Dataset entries
--*--

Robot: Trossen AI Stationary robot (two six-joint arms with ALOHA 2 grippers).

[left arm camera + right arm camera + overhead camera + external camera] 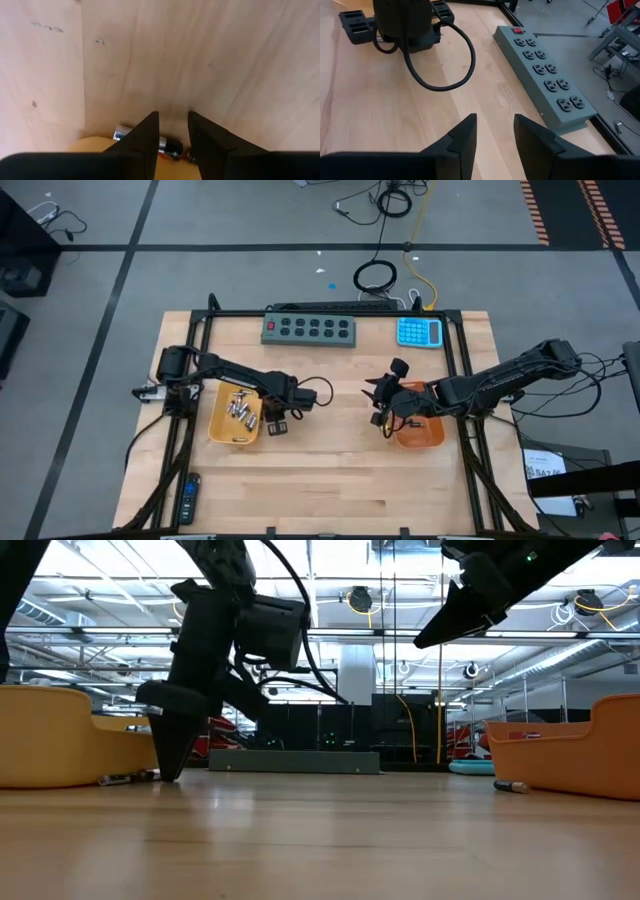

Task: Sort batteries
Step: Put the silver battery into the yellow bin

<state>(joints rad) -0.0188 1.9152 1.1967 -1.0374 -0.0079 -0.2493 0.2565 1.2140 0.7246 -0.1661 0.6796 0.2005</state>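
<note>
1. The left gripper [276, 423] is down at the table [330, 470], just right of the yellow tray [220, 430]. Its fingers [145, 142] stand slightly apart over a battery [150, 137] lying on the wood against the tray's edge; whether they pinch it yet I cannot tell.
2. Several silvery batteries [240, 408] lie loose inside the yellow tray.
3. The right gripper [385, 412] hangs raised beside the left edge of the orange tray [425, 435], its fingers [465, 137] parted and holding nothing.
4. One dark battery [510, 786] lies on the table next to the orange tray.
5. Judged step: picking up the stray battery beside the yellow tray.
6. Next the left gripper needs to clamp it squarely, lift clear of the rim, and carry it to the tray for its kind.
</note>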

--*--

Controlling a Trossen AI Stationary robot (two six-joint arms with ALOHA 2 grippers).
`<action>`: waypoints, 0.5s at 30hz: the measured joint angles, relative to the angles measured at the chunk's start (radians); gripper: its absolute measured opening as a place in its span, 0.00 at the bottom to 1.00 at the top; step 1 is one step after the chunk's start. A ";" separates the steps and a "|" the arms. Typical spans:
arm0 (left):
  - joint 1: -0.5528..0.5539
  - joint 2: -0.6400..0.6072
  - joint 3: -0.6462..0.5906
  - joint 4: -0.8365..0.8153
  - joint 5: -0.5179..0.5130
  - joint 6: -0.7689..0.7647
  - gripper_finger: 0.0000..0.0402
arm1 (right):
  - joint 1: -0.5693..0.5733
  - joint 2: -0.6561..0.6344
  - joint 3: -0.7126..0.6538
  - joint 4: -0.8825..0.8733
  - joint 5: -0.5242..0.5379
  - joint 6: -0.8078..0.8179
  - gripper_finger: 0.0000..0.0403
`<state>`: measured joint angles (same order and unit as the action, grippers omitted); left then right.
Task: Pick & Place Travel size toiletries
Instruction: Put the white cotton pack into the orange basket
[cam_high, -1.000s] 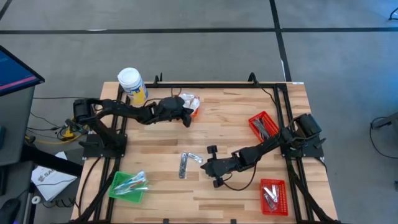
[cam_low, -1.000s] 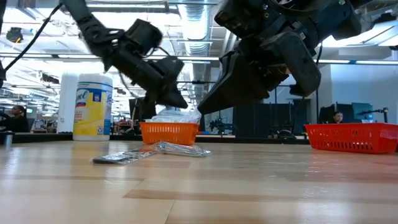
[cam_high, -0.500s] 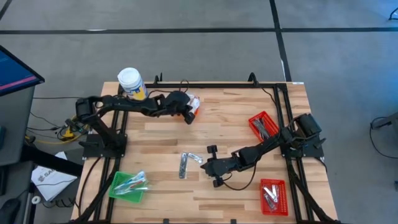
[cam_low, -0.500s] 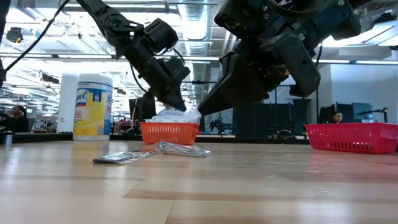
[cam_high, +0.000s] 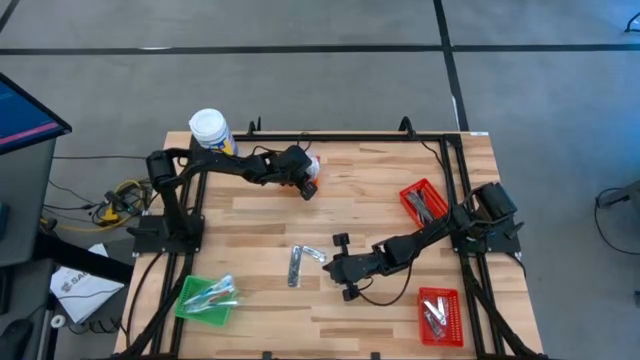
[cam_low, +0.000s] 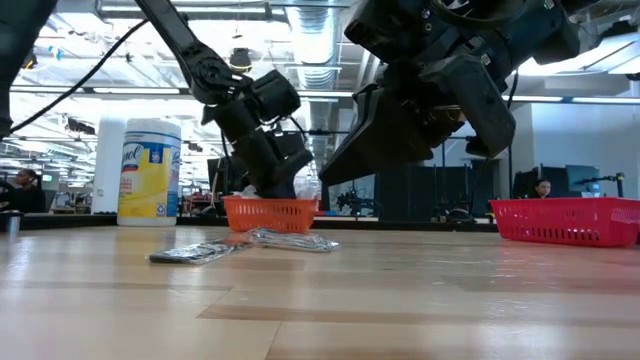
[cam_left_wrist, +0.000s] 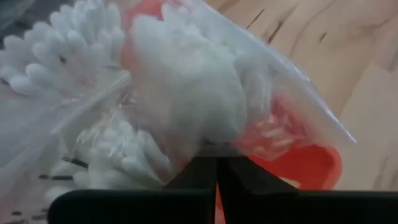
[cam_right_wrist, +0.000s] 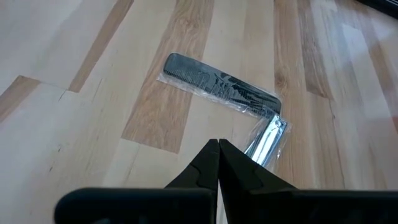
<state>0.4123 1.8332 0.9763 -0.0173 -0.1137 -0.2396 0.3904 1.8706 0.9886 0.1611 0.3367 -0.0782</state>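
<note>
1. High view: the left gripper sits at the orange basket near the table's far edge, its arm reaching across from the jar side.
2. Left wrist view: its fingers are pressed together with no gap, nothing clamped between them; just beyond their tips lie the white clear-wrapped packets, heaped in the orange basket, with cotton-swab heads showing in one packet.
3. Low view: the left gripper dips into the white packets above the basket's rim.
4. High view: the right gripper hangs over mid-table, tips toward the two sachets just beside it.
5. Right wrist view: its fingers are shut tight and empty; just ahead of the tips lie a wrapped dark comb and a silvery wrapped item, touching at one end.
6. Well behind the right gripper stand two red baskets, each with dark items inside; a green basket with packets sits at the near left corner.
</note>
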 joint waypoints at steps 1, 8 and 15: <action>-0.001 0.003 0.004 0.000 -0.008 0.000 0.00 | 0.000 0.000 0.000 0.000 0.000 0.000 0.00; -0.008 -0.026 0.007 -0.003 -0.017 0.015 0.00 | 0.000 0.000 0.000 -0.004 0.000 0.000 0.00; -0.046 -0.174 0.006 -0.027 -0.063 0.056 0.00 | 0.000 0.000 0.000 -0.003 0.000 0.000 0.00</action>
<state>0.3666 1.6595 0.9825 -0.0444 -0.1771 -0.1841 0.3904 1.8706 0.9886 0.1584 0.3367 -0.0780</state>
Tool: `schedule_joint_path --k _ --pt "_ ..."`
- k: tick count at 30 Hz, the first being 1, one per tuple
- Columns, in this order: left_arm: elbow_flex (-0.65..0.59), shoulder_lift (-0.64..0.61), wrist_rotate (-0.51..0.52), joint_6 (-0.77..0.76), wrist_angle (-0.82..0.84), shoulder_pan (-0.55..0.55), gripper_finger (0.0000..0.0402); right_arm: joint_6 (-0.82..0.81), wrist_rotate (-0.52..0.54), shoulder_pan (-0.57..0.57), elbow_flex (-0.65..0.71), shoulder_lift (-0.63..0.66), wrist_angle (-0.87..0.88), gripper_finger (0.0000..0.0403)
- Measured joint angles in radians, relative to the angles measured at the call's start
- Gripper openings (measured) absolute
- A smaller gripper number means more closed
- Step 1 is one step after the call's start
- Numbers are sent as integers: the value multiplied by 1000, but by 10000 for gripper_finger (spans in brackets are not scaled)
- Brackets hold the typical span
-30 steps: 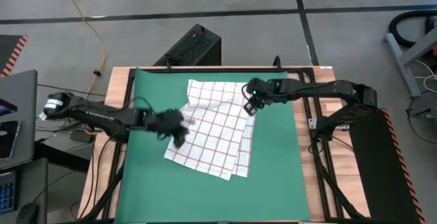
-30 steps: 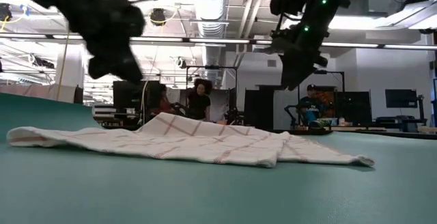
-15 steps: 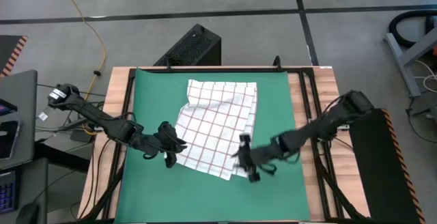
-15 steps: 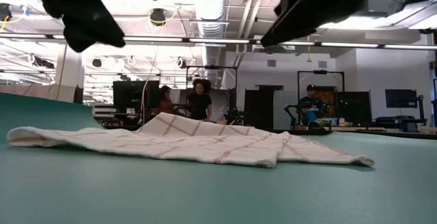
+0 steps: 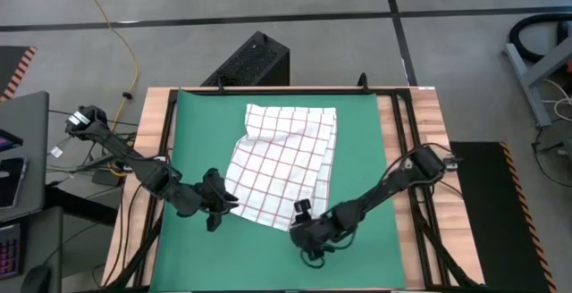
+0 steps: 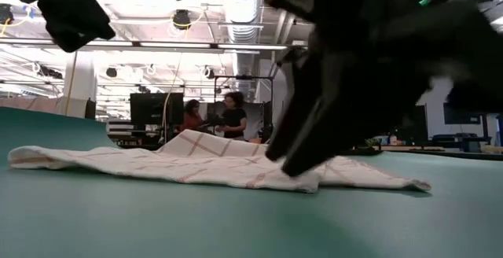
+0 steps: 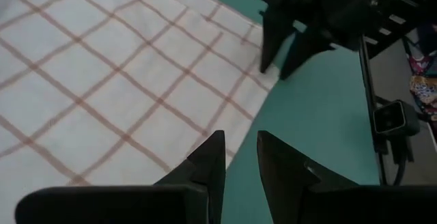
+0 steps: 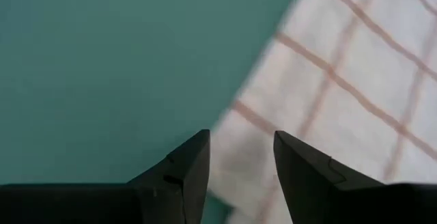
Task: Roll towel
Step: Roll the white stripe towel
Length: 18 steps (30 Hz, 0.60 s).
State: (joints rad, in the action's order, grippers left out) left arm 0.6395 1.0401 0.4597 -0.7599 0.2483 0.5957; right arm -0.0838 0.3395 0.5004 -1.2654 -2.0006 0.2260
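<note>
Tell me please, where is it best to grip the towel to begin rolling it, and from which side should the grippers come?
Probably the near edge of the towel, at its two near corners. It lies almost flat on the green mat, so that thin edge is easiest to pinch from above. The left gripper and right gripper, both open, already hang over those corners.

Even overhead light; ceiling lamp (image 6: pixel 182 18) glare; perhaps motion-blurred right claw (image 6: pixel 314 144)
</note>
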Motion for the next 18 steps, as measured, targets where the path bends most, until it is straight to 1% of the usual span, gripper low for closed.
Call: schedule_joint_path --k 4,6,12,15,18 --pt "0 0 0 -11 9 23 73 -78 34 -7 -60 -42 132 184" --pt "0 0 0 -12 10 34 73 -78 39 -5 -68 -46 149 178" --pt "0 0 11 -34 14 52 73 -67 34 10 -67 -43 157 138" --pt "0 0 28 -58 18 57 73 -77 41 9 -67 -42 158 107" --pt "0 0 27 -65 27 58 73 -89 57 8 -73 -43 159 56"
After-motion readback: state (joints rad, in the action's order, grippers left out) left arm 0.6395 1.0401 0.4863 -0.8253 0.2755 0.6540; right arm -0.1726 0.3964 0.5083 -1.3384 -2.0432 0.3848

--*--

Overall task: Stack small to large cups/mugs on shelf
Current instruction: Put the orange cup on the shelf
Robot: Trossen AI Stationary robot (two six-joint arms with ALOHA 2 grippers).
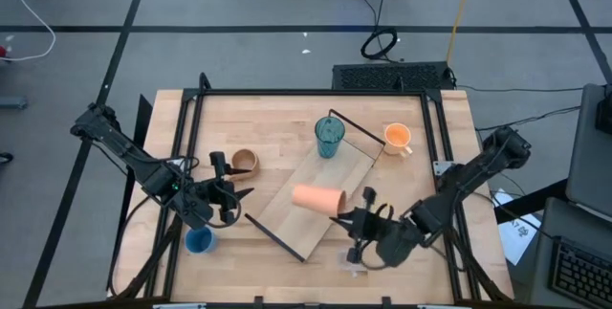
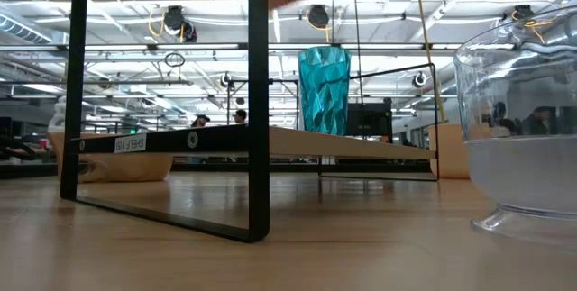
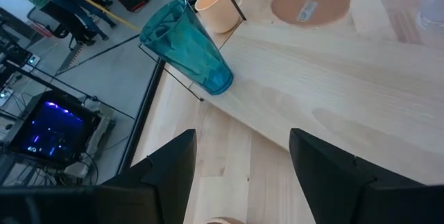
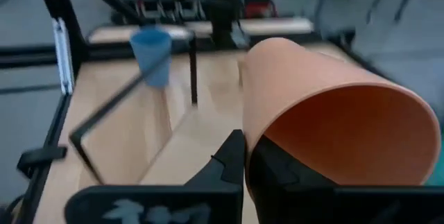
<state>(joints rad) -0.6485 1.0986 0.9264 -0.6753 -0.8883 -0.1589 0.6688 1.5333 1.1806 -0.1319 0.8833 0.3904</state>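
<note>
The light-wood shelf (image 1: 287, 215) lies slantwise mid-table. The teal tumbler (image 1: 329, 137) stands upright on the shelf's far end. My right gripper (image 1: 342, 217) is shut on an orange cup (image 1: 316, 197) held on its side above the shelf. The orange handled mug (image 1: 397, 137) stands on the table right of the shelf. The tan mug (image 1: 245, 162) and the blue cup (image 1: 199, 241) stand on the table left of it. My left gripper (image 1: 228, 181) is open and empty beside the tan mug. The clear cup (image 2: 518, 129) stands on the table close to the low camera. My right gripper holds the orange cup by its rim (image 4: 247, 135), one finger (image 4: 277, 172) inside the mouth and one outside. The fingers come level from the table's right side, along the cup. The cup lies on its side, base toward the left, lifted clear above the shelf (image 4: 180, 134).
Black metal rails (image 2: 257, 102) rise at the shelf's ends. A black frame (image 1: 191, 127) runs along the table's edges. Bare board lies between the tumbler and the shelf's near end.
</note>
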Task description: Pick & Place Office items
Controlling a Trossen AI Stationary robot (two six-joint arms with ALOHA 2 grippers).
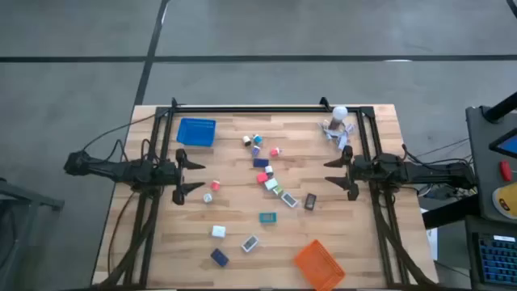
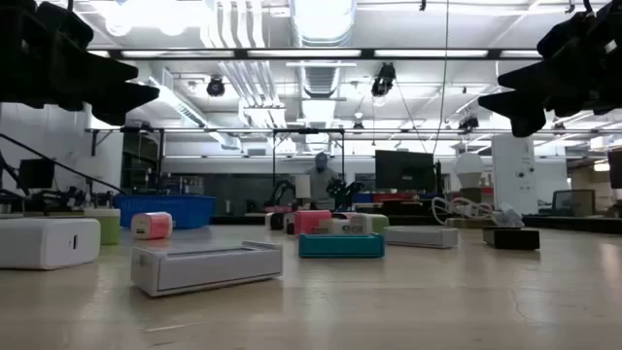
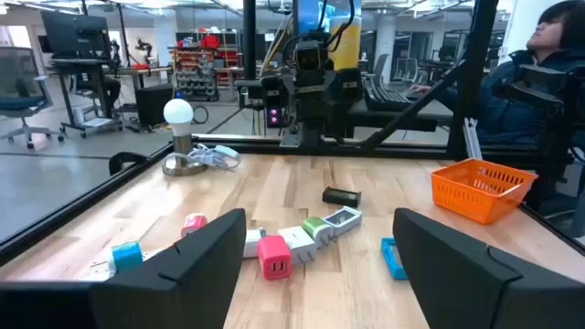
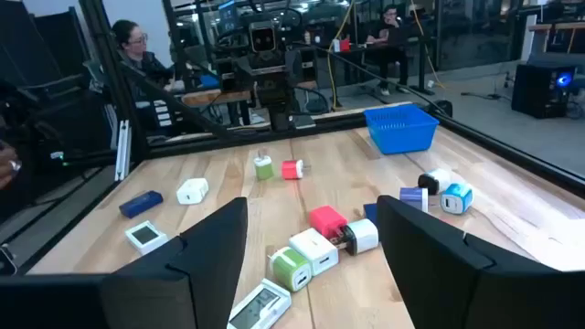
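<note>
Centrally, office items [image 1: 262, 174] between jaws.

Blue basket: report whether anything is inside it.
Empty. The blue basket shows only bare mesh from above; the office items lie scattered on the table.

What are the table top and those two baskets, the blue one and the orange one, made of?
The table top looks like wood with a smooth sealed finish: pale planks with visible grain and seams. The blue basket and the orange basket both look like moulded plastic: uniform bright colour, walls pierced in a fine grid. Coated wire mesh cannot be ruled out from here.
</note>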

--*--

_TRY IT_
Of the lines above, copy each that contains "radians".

_SOLUTION TO THE PROBLEM_
`<action>`: waypoints, 0.5s at 30hz: the measured joint angles, relative to the angles measured at the chunk's start (radians); gripper: its absolute measured opening as a place in its span, 0.00 at the bottom to 1.00 at the top; step 1 is one step after the chunk's start. A ";" separates the steps and a "|" the arms. Typical spans:
- Measured joint angles in radians, relative to the angles measured at the call's start

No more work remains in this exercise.